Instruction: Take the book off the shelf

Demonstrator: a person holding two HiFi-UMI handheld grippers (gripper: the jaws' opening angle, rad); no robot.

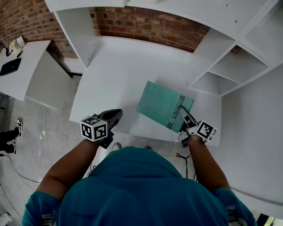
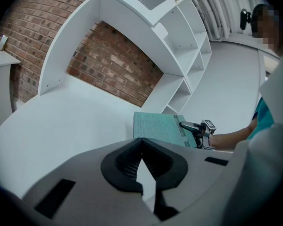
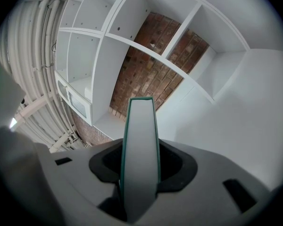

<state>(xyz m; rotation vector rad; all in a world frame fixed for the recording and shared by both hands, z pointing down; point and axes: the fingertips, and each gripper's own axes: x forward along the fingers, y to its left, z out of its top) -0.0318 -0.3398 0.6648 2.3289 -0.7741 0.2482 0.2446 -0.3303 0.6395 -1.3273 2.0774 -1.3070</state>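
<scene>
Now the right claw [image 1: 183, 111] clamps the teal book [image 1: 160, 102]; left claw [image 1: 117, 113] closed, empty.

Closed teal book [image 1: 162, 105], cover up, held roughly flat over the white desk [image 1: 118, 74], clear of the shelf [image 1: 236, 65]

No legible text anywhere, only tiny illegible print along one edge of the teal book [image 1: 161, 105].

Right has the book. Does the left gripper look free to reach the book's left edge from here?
Likely yes: only bare desk lies between the left gripper and the book, which the right gripper grips at its right side. The left jaws are together and empty, so they must open first.
</scene>
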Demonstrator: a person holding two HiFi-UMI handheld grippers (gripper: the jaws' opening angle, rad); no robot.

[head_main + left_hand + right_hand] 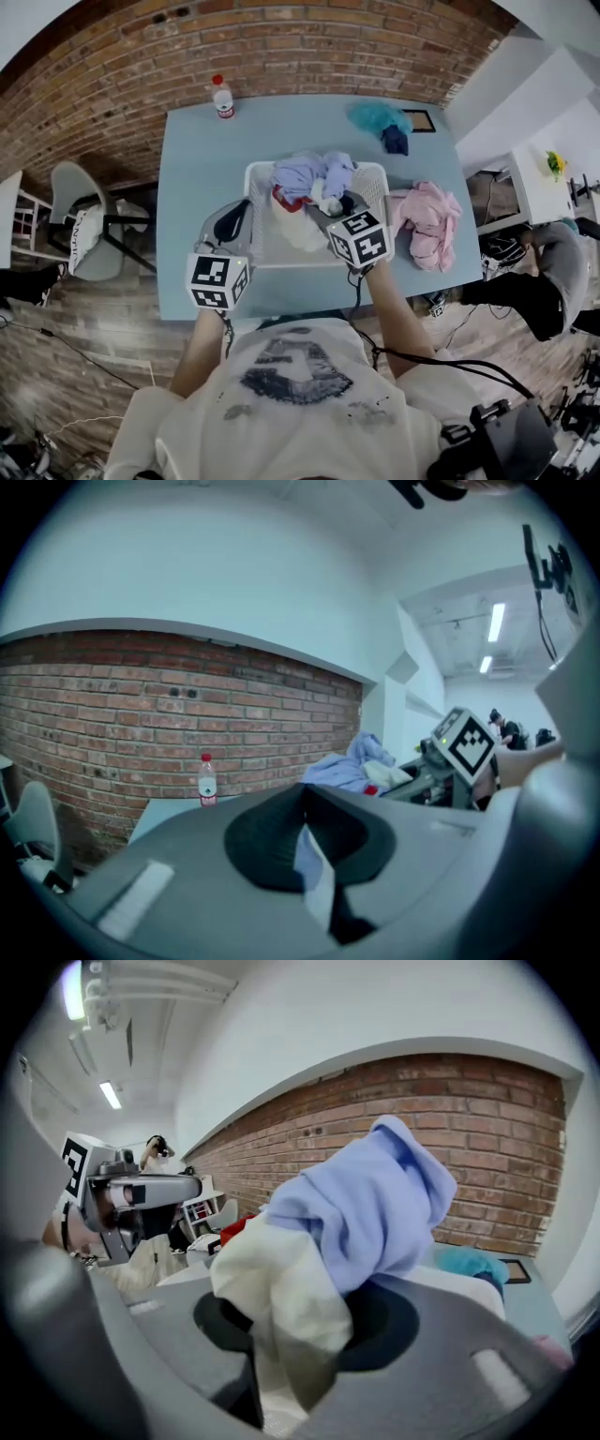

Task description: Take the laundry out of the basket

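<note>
A white mesh basket (255,192) stands in the middle of the light blue table (197,187). In it lie a lavender garment (314,172), something red (284,200) and a cream cloth (298,228). My right gripper (324,214) is over the basket, shut on the cream cloth (281,1307), which hangs from its jaws. The lavender garment (375,1199) bulges just behind the cloth. My left gripper (232,223) hovers at the basket's left rim. Its jaws (302,803) meet at the tips with nothing seen held.
A pink garment (427,223) lies on the table right of the basket. A teal garment (378,116) and a dark blue piece (395,141) lie at the back right, and a bottle (223,97) stands at the back left. A chair (80,220) stands left of the table.
</note>
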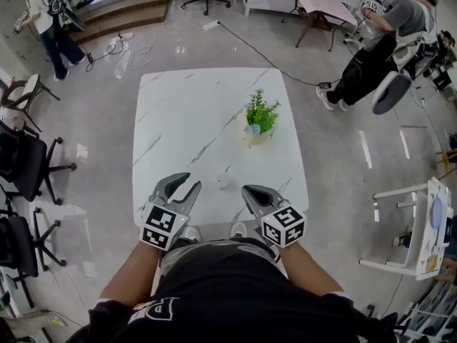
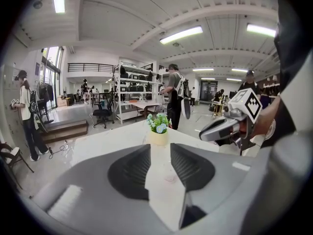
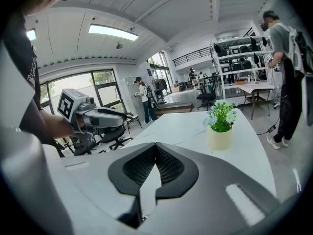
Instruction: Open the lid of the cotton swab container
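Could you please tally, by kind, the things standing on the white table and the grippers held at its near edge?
potted plant: 1
small clear container: 1
grippers: 2, the left gripper with jaws apart and the right gripper with jaws together
Total: 4

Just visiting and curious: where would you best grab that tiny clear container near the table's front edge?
Probably the cotton swab container by its body, from the near side with the left gripper, whose jaws stand apart and point at it. It stands alone on the table, apart from the potted plant, so both its sides look free. Its lid is too small to make out.
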Tool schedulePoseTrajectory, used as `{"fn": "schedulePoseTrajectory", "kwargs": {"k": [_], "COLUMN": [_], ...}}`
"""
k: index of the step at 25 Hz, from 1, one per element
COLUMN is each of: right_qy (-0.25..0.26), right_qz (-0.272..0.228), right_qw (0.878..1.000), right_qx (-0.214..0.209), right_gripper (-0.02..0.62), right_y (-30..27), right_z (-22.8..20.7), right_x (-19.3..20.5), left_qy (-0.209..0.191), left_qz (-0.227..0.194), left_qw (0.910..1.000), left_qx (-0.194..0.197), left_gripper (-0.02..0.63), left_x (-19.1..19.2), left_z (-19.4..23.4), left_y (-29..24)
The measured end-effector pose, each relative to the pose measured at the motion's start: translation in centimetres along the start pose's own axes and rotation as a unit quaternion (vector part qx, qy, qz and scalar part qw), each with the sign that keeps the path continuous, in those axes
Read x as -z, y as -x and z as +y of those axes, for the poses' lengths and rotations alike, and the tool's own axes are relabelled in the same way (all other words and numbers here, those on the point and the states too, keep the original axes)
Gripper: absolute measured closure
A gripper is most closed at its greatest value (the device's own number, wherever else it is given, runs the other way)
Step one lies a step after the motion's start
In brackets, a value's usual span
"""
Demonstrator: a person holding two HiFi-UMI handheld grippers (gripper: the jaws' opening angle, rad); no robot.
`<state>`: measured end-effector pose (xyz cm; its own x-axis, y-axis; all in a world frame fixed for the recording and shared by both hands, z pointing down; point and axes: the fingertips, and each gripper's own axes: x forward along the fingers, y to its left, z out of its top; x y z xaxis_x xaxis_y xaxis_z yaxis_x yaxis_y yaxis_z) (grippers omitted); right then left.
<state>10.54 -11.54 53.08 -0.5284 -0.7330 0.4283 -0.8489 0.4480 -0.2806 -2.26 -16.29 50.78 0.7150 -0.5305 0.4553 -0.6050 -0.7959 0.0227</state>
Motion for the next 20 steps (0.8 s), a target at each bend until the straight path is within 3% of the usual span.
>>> {"fn": "schedulePoseTrajectory", "kwargs": {"k": [20], "right_qy": [0.006], "right_qz": [-0.003], "right_qw": [1.000], "right_qx": [-0.004], "right_gripper": [0.595], "right_y": [0.30], "right_z": [-0.28], "right_x": [-0.49], "left_qy": [-0.014], "left_qz": [0.000], "left_qw": [0.9998], "left_qx": [0.016], "left_gripper": [0.344], "left_x": [-0.40], "left_z": [-0.81], "left_y": [-0.41]}}
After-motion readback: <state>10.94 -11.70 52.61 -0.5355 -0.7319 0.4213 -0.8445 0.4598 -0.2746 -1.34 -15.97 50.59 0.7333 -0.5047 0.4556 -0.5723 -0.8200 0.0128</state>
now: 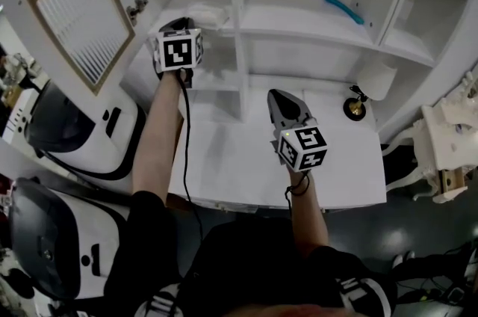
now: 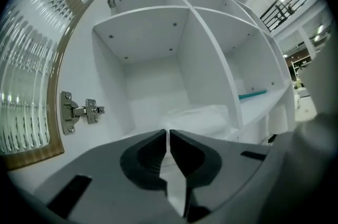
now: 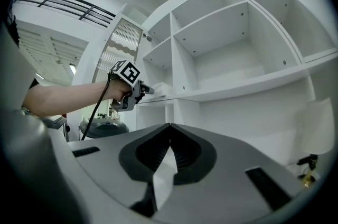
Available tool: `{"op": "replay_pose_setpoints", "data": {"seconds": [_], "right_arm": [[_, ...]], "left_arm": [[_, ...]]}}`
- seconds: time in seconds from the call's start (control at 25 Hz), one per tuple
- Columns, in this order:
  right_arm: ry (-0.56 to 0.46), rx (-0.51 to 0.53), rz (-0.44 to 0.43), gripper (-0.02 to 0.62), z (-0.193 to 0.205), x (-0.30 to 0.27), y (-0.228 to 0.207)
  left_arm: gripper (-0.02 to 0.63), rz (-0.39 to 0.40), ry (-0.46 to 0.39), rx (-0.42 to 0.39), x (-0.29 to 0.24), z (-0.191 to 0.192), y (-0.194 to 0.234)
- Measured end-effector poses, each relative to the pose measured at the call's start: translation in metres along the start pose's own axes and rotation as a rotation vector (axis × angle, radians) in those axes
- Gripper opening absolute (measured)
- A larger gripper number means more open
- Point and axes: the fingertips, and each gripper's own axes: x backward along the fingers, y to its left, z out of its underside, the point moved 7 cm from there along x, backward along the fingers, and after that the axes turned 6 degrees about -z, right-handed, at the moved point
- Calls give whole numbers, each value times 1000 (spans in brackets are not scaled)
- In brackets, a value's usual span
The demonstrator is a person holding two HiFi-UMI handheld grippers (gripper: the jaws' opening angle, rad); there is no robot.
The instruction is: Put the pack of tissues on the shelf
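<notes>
The white pack of tissues (image 1: 211,15) lies on the shelf (image 1: 299,28) in the left compartment. In the left gripper view the pack of tissues (image 2: 198,120) sits just past the jaw tips. My left gripper (image 1: 188,24) is at that compartment's mouth, jaws shut with only a thin slit between them; I see nothing clamped. My right gripper (image 1: 278,96) hovers over the white desk (image 1: 224,158), also shut and holding nothing. The right gripper view shows the left gripper (image 3: 149,90) at the shelf edge beside the pack of tissues (image 3: 162,89).
A teal object (image 1: 343,9) lies on the shelf one compartment to the right. A white lamp (image 1: 376,78) with a brass base (image 1: 354,108) stands at the desk's back right. The open ribbed-glass cabinet door (image 1: 71,9) and its hinge (image 2: 79,111) are to the left.
</notes>
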Motion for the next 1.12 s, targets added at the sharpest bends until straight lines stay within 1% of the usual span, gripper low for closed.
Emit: {"op": "replay_pose_setpoints", "data": {"seconds": [0.04,0.2,0.24,0.36,0.48,0.76,0.88,0.96,1.04,1.12], "right_arm": [[2,-1,0,20,1,0,1],[12,-6,-5,20,6,-1,6],[13,-7,-8,20,6,-2,8],[17,-9,-18,20,8,-5,14],[20,-9,-25,20,10,-9,20],[32,-21,-24,20,15,-10,31],[30,-21,-20,20,15,-10,35],[32,-22,-16,20,17,-10,39],[37,-27,-11,20,18,-8,42],[41,-33,-3,20,19,-6,45]], "left_arm": [[16,3,2,-3,1,1,1],[109,20,6,-7,10,8,3],[110,23,4,4,13,11,4],[110,36,-17,48,25,20,5],[110,67,-55,96,41,28,6],[105,113,-125,167,80,42,-3],[78,131,-167,189,98,45,-10],[55,141,-180,199,111,49,-16],[32,163,-188,224,123,55,-24],[26,192,-203,248,134,61,-30]]}}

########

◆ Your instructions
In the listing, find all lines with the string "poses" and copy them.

◆ Task solution
Read x as -z, y as -x and z as +y of those axes, for the poses' lengths and rotations alike, and the tool's own axes are relabelled in the same way (all other words and numbers here, those on the point and the states too, keep the original axes)
- Measured end-effector poses, each relative to the pose measured at the call's start: translation in metres along the start pose's own axes and rotation as a rotation vector (axis × angle, radians) in those axes

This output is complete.